Le dijo dónde estaba y ella le preguntó -como madre que era- si el hostal era agradable, como mínimo, si la habitación era confortable, si la cama era adecuada para él. Lynley le contestó que todo estaba bien. Le dijo que, en realidad, estaba deseando darse un baño.
Su madre se tranquilizó al oír aquello, aunque no se quedó totalmente satisfecha. Si bien el deseo de darse un baño no indicaba necesariamente que deseara continuar viviendo, al menos declaraba una voluntad de seguir tirando un tiempo más. Eso serviría. Colgó después de decirle que se diera un buen remojo, largo y placentero, y oírle decir que darse un buen remojo, largo y placentero, era lo que tenía en mente.

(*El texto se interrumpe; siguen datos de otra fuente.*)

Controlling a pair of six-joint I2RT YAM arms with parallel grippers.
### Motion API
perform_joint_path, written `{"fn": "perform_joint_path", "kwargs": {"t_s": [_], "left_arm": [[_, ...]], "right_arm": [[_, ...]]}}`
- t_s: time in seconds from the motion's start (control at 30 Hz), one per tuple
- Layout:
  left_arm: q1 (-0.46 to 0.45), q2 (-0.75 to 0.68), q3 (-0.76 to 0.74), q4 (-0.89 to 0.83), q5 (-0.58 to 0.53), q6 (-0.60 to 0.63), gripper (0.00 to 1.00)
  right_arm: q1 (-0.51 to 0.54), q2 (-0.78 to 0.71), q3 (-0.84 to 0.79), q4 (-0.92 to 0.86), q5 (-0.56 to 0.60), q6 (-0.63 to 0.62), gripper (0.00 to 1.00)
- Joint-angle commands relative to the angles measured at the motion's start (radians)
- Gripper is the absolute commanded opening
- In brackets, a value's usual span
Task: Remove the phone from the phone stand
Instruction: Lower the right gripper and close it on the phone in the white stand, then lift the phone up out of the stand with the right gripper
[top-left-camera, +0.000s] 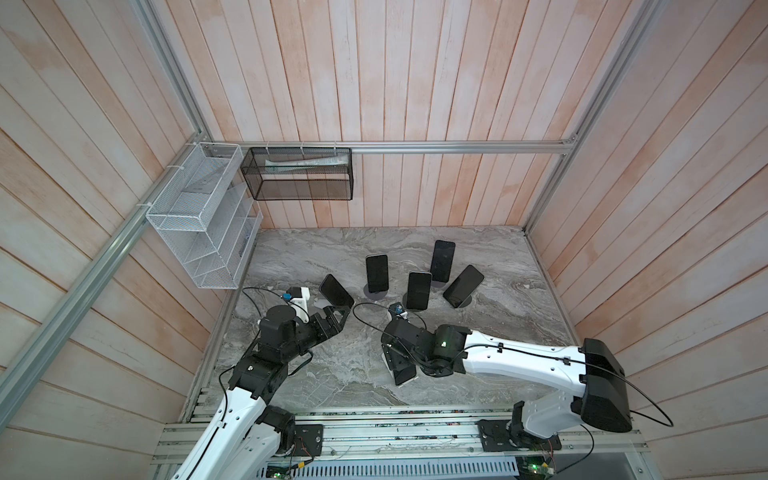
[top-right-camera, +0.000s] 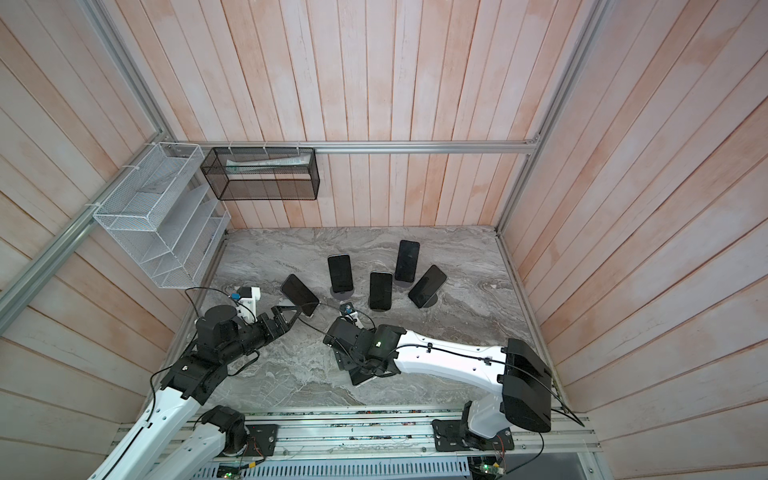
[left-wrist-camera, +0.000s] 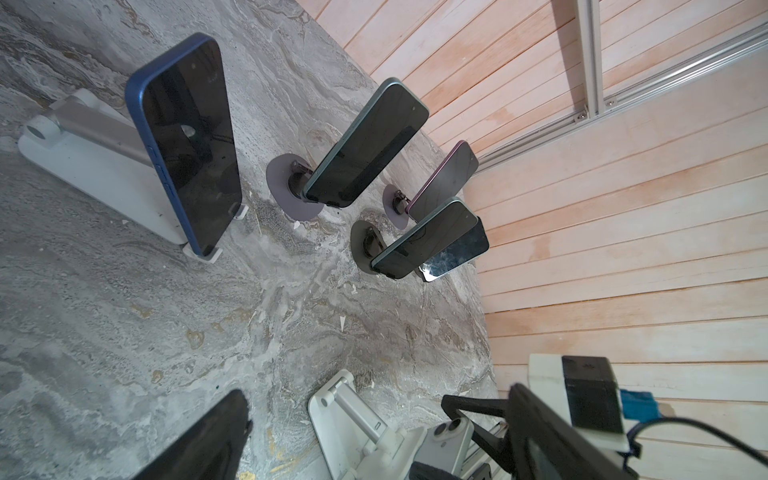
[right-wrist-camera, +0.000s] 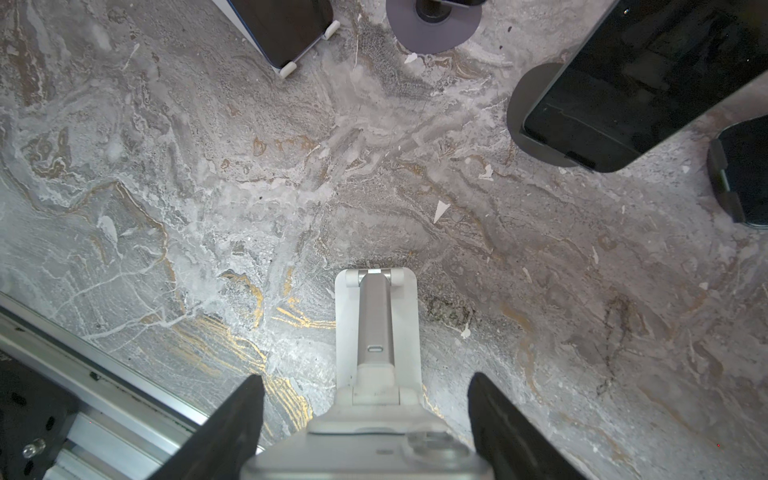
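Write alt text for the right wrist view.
The open right claw straddles a pale phone, seen from behind, propped on a white stand. Beyond, a grey marble table holds more dark-screened phones on stands.

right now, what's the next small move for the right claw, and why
Probably close the right claw on the pale phone. It straddles the phone's side edges, seemingly with slim gaps, while the phone sits in the white stand; lifting before gripping would likely leave it there.
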Motion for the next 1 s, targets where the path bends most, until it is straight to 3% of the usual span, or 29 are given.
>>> {"fn": "perform_joint_path", "kwargs": {"t_s": [0.0,0.73,0.97], "left_arm": [[-0.003,-0.005,-0.013,0.027,0.019,-0.005,0.98],[-0.003,0.022,0.051,0.048,0.008,0.009,0.98],[-0.003,0.034,0.091,0.031,0.002,0.039,0.98]], "right_arm": [[-0.003,0.002,-0.012,-0.002,0.013,-0.008,0.73],[0.013,-0.086,0.111,-0.101,0.132,-0.040,0.66],[-0.038,-0.136,0.148,-0.135,0.146,-0.092,0.66]]}}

Dejó el teléfono sobre el tocador. Dio la espalda a la mesa y, como no le quedaba más remedio, miró la habitación, la cama, el lavamanos minúsculo en el rincón. Se percató de que estaba bajo de defensas -la conversación con su madre había contribuido a ello- y que de repente su voz estaba con él. No la voz de su madre, sino la de Helen. «Es un poco monástica, ¿verdad, Tommy? Me siento como una monja decidida a ser casta, pero enfrentada a la terrible tentación de ser muy, muy mala.»
La oyó con muchísima claridad. Esa cualidad tan típica de Helen: el disparate que lo sacaba de su ensoñación cuando más necesitaba que lo sacaran. Era así de intuitiva. Lo miraba un instante por la noche y sabía exactamente qué debía hacer. Era su don: un talento para la observación y la perspicacia. A veces era el roce de su mano en la mejilla y dos palabras: «Cuéntame, cariño». Otras veces era la frivolidad superficial lo que disipaba la tensión y le arrancaba una carcajada.
– Helen -murmuró en el silencio, pero fue lo único que dijo y, sin duda, lo máximo que, de momento, podía expresar sobre lo que había perdido.